Please restate every entry exactly. Leave out the pictures.
+ + + + + + +
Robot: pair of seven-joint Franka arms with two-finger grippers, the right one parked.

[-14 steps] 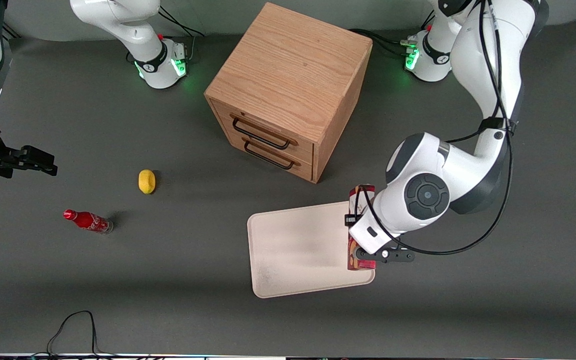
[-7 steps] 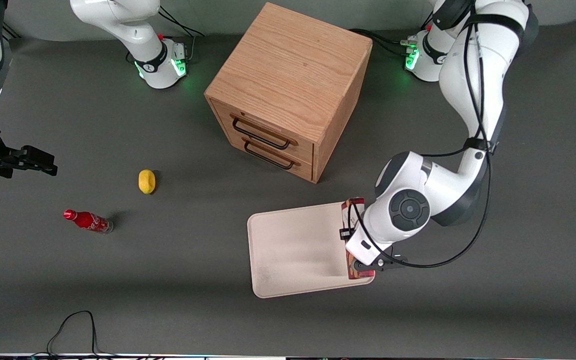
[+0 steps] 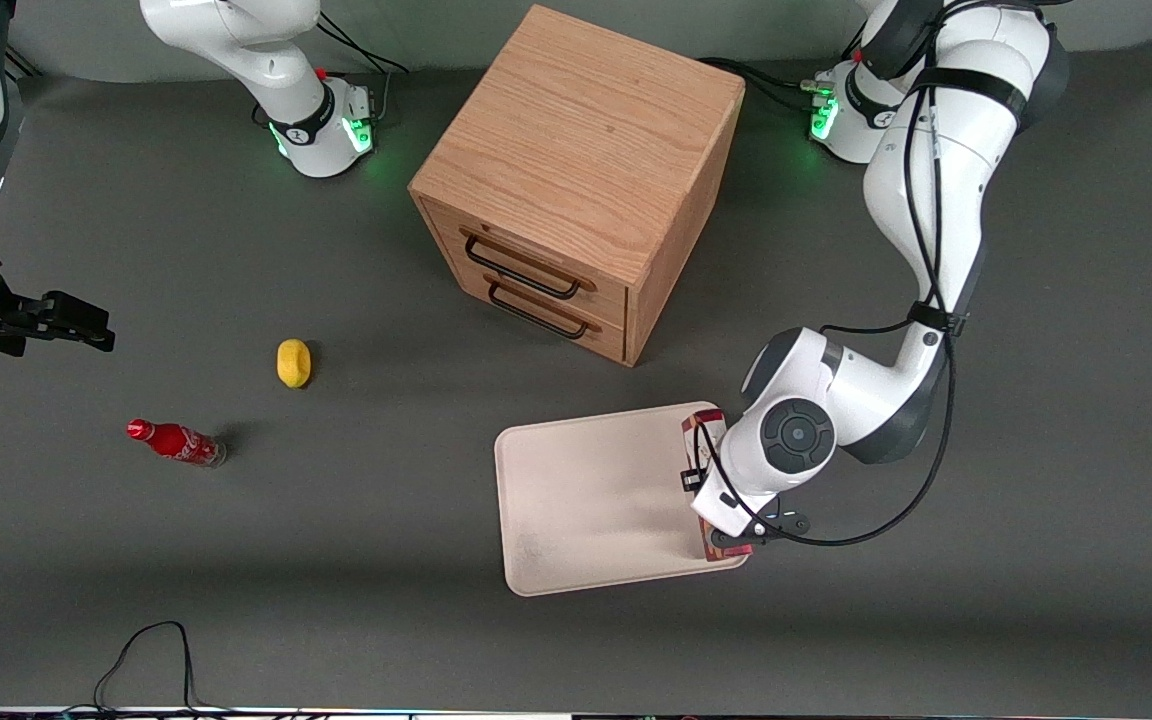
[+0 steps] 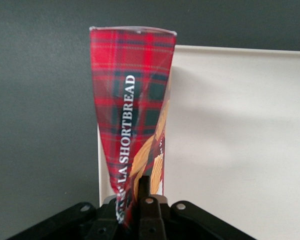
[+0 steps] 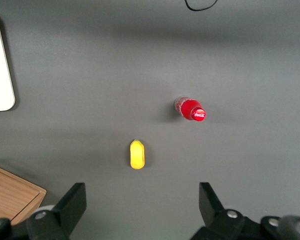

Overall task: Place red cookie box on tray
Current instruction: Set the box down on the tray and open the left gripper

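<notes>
The red cookie box [image 3: 696,432] is a slim tartan carton with shortbread pictures [image 4: 132,100]. My left gripper [image 3: 726,510] is shut on it, one black finger [image 4: 144,187] pressed on its picture side. The box lies lengthwise, on its narrow side, along the tray's edge toward the working arm's end. The tray [image 3: 586,500] is pale cream with a low rim, and its surface [image 4: 235,140] lies beside the box. My arm's wrist covers the box's middle. I cannot tell whether the box touches the tray.
A wooden drawer cabinet [image 3: 576,180] stands farther from the front camera than the tray. Toward the parked arm's end lie a yellow lemon-like object [image 3: 293,362] and a small red cola bottle [image 3: 176,442]. A black cable [image 3: 151,650] loops at the table's near edge.
My left arm has come down with the box, which now sits lower, a little nearer the front camera and over the tray's edge strip. Nothing else has moved.
</notes>
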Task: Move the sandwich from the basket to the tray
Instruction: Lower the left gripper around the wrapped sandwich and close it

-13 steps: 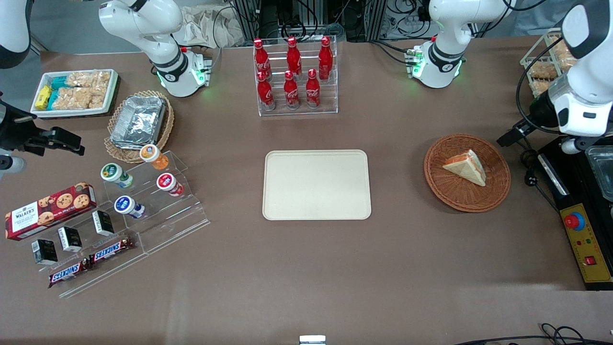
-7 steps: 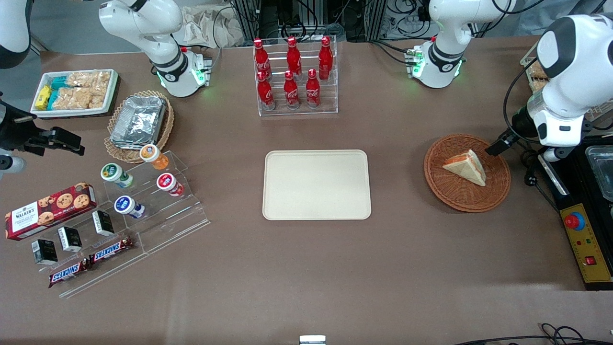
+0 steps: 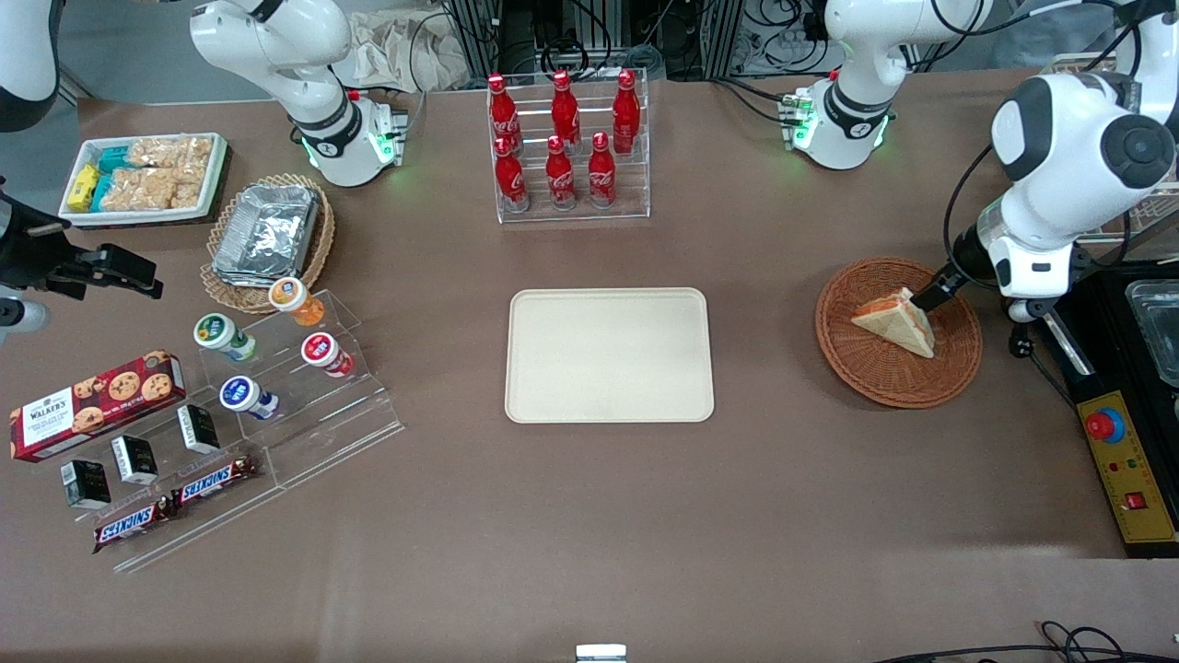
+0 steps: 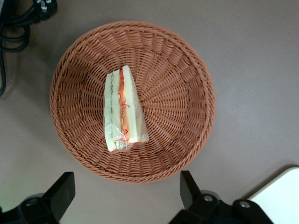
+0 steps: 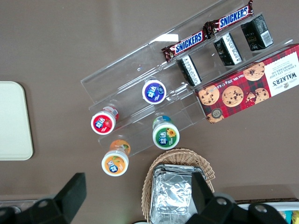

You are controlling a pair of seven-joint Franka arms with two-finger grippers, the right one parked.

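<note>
The sandwich (image 3: 895,322) (image 4: 122,111), a pale bread wedge with orange and green filling in clear wrap, lies in the round reddish-brown basket (image 3: 898,382) (image 4: 182,93). My left gripper (image 3: 938,291) (image 4: 125,196) hangs above the basket's rim at the working arm's end of the table, a little off the sandwich. It is open, its black fingers (image 4: 60,192) wide apart with nothing between them. The cream tray (image 3: 608,354) (image 4: 280,196) lies flat at the table's middle, beside the basket toward the parked arm's end.
A clear rack of red bottles (image 3: 566,147) stands farther from the camera than the tray. A black control box with a red button (image 3: 1119,460) and cables (image 4: 23,18) lie close by the basket. Snack stands (image 3: 276,368) and a foil-container basket (image 3: 267,230) sit toward the parked arm's end.
The left arm has swung in from the table's edge toward the basket. Its gripper now hangs over the basket's rim next to the sandwich. Sandwich, basket and tray have not moved.
</note>
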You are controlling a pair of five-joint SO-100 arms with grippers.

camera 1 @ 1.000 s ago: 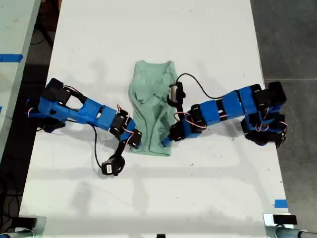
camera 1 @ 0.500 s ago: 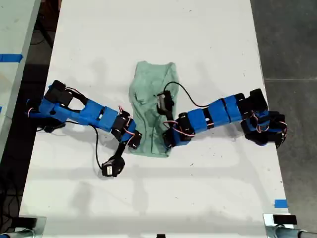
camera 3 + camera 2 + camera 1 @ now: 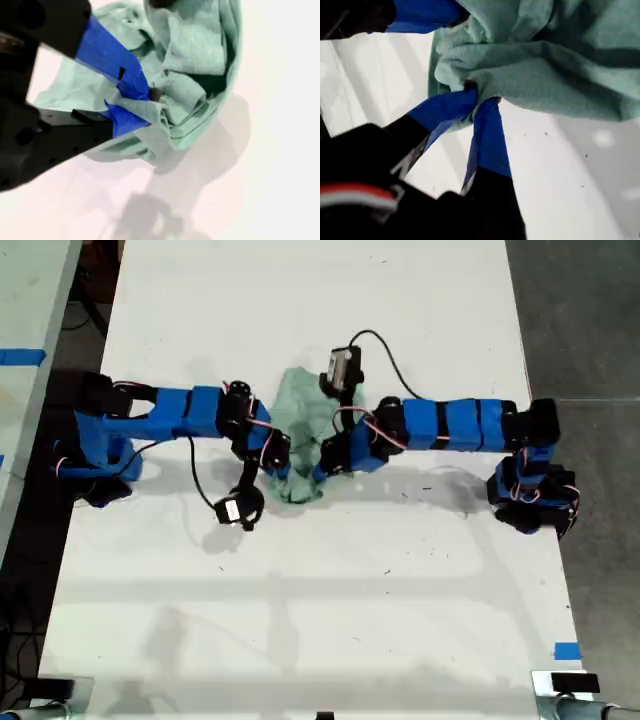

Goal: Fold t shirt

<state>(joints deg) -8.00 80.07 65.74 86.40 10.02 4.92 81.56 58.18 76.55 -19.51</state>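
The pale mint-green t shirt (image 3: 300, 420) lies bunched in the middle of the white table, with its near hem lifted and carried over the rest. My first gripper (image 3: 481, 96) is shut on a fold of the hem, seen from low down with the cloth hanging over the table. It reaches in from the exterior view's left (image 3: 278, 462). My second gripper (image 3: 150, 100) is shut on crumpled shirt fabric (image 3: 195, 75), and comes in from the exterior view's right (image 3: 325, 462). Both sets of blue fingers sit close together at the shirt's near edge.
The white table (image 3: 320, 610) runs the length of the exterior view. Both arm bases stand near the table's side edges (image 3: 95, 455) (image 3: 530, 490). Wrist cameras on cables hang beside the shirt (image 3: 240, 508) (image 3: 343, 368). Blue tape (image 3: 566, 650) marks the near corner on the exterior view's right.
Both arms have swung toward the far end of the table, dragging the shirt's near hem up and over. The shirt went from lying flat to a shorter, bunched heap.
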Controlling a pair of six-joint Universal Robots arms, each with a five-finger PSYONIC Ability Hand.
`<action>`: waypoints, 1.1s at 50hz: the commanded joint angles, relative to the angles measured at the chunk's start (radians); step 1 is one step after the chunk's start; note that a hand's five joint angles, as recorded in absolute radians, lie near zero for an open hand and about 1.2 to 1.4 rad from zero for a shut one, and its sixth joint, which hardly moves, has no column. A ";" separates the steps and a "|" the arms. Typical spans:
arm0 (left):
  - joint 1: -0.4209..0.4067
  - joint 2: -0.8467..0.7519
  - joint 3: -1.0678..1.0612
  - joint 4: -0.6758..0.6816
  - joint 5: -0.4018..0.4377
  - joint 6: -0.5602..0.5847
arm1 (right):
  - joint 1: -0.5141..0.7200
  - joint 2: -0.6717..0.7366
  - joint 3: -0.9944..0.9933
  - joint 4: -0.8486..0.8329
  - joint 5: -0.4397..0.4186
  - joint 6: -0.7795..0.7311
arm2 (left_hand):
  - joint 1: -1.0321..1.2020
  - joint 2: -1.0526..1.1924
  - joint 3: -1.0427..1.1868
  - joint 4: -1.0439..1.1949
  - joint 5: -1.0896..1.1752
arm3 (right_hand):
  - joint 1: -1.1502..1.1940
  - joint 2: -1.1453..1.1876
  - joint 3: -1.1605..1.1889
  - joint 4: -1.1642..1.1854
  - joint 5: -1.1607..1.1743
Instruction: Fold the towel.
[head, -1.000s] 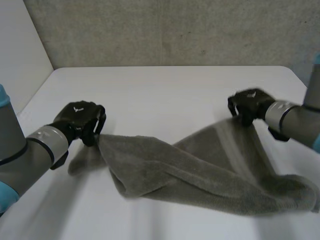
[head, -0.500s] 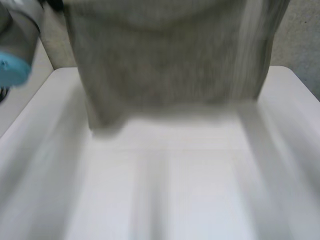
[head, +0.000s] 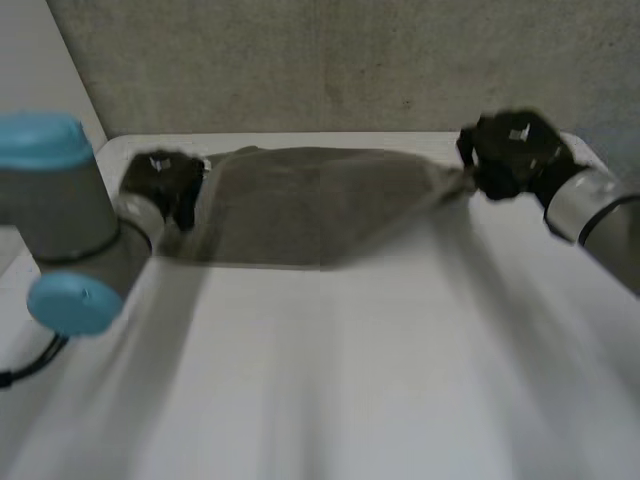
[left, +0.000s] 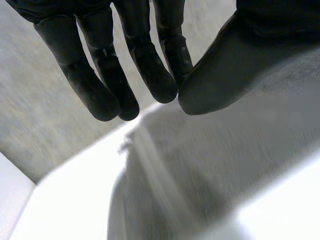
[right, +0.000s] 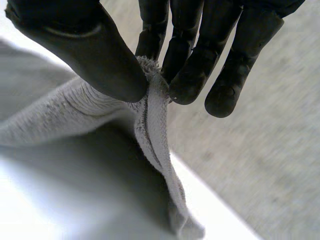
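Grey towel (head: 310, 205) stretches along the table's (head: 330, 380) far edge; our left hand (head: 160, 180) pinches one corner between thumb and straight fingers (left: 150, 75), our right hand (head: 515, 150) pinches another corner likewise.

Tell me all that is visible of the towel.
The towel is grey-brown terry with a stitched hem. It is spread wide over the far part of the table, stretched between the two hands. The right hand pinches one corner; the left hand pinches the opposite end. Whether it rests on the table is unclear.
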 joint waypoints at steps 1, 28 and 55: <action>-0.008 0.053 -0.206 0.077 0.002 0.112 | 0.000 0.000 0.084 0.029 0.010 -0.116 | -0.077 -0.129 -0.154 -0.132 -0.272 | 0.060 0.131 0.057 0.058 0.057; 0.121 0.034 -0.184 0.240 0.117 0.167 | -0.185 -0.123 0.199 0.150 0.018 -0.110 | -0.943 -0.995 -1.019 -0.997 -1.138 | 0.060 0.131 0.057 0.058 0.057; 0.172 -0.193 0.003 0.059 0.307 0.282 | -0.259 -0.054 0.172 0.095 0.137 -0.093 | -0.993 -1.045 -1.069 -1.047 -1.188 | 0.060 0.131 0.057 0.058 0.057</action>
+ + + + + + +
OUTPUT OF THE EXERCISE
Robot: pair of seven-joint Franka arms with two-finger grippers, the right one parked.

[-14 steps] 
[-7 steps] 
[+0 steps] 
[+0 steps] 
[+0 steps] 

Overall task: Place red cookie box on tray
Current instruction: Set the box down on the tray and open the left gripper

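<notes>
The red cookie box [image 3: 696,432] is a slim tartan carton with shortbread pictures [image 4: 132,100]. My left gripper [image 3: 726,510] is shut on it, one black finger [image 4: 144,187] pressed on its picture side. The box lies lengthwise, on its narrow side, along the tray's edge toward the working arm's end. The tray [image 3: 586,500] is pale cream with a low rim, and its surface [image 4: 235,140] lies beside the box. My arm's wrist covers the box's middle. I cannot tell whether the box touches the tray.
A wooden drawer cabinet [image 3: 576,180] stands farther from the front camera than the tray. Toward the parked arm's end lie a yellow lemon-like object [image 3: 293,362] and a small red cola bottle [image 3: 176,442]. A black cable [image 3: 151,650] loops at the table's near edge.
My left arm has come down with the box, which now sits lower, a little nearer the front camera and over the tray's edge strip. Nothing else has moved.
</notes>
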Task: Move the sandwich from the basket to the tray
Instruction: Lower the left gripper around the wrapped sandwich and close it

-13 steps: 
-7 steps: 
+0 steps: 
+0 steps: 
+0 steps: 

You are controlling a pair of seven-joint Franka arms with two-finger grippers, the right one parked.

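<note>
The sandwich (image 3: 895,322) (image 4: 122,111), a pale bread wedge with orange and green filling in clear wrap, lies in the round reddish-brown basket (image 3: 898,382) (image 4: 182,93). My left gripper (image 3: 938,291) (image 4: 125,196) hangs above the basket's rim at the working arm's end of the table, a little off the sandwich. It is open, its black fingers (image 4: 60,192) wide apart with nothing between them. The cream tray (image 3: 608,354) (image 4: 280,196) lies flat at the table's middle, beside the basket toward the parked arm's end.
A clear rack of red bottles (image 3: 566,147) stands farther from the camera than the tray. A black control box with a red button (image 3: 1119,460) and cables (image 4: 23,18) lie close by the basket. Snack stands (image 3: 276,368) and a foil-container basket (image 3: 267,230) sit toward the parked arm's end.
The left arm has swung in from the table's edge toward the basket. Its gripper now hangs over the basket's rim next to the sandwich. Sandwich, basket and tray have not moved.
</note>
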You are controlling a pair of five-joint SO-100 arms with grippers.

camera 1 @ 1.000 s ago: 
camera 1 @ 0.500 s ago: 
camera 3 + camera 2 + camera 1 @ now: 

Goal: Fold t shirt

<state>(joints deg) -8.00 80.07 65.74 86.40 10.02 4.92 81.56 58.18 76.55 -19.51</state>
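The pale mint-green t shirt (image 3: 300, 420) lies bunched in the middle of the white table, with its near hem lifted and carried over the rest. My first gripper (image 3: 481, 96) is shut on a fold of the hem, seen from low down with the cloth hanging over the table. It reaches in from the exterior view's left (image 3: 278, 462). My second gripper (image 3: 150, 100) is shut on crumpled shirt fabric (image 3: 195, 75), and comes in from the exterior view's right (image 3: 325, 462). Both sets of blue fingers sit close together at the shirt's near edge.
The white table (image 3: 320, 610) runs the length of the exterior view. Both arm bases stand near the table's side edges (image 3: 95, 455) (image 3: 530, 490). Wrist cameras on cables hang beside the shirt (image 3: 240, 508) (image 3: 343, 368). Blue tape (image 3: 566, 650) marks the near corner on the exterior view's right.
Both arms have swung toward the far end of the table, dragging the shirt's near hem up and over. The shirt went from lying flat to a shorter, bunched heap.
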Controlling a pair of six-joint Universal Robots arms, each with a five-finger PSYONIC Ability Hand.
`<action>`: waypoints, 1.1s at 50hz: the commanded joint angles, relative to the angles measured at the chunk's start (radians); step 1 is one step after the chunk's start; note that a hand's five joint angles, as recorded in absolute radians, lie near zero for an open hand and about 1.2 to 1.4 rad from zero for a shut one, and its sixth joint, which hardly moves, has no column. A ";" separates the steps and a "|" the arms. Typical spans:
arm0 (left):
  - joint 1: -0.4209..0.4067
  - joint 2: -0.8467..0.7519
  - joint 3: -1.0678..1.0612
  - joint 4: -0.6758..0.6816
  - joint 5: -0.4018..0.4377
  - joint 6: -0.5602..0.5847
arm1 (right):
  - joint 1: -0.5141..0.7200
  - joint 2: -0.6717..0.7366
  - joint 3: -0.9944..0.9933
  - joint 4: -0.8486..0.8329
  - joint 5: -0.4397..0.4186
  - joint 6: -0.7795..0.7311
arm2 (left_hand):
  - joint 1: -1.0321..1.2020
  - joint 2: -1.0526..1.1924
  - joint 3: -1.0427..1.1868
  - joint 4: -1.0439..1.1949
  - joint 5: -1.0896..1.1752
arm3 (right_hand):
  - joint 1: -1.1502..1.1940
  - joint 2: -1.1453..1.1876
  - joint 3: -1.1605..1.1889
  - joint 4: -1.1642..1.1854
  - joint 5: -1.1607..1.1743
Instruction: Fold the towel.
[head, -1.000s] 
[head, -0.500s] 
[head, +0.000s] 
[left, +0.000s] 
[right, +0.000s] 
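Grey towel (head: 310, 205) stretches along the table's (head: 330, 380) far edge; our left hand (head: 160, 180) pinches one corner between thumb and straight fingers (left: 150, 75), our right hand (head: 515, 150) pinches another corner likewise.

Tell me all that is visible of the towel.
The towel is grey-brown terry with a stitched hem. It is spread wide over the far part of the table, stretched between the two hands. The right hand pinches one corner; the left hand pinches the opposite end. Whether it rests on the table is unclear.
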 joint waypoints at steps 1, 28 and 55: <action>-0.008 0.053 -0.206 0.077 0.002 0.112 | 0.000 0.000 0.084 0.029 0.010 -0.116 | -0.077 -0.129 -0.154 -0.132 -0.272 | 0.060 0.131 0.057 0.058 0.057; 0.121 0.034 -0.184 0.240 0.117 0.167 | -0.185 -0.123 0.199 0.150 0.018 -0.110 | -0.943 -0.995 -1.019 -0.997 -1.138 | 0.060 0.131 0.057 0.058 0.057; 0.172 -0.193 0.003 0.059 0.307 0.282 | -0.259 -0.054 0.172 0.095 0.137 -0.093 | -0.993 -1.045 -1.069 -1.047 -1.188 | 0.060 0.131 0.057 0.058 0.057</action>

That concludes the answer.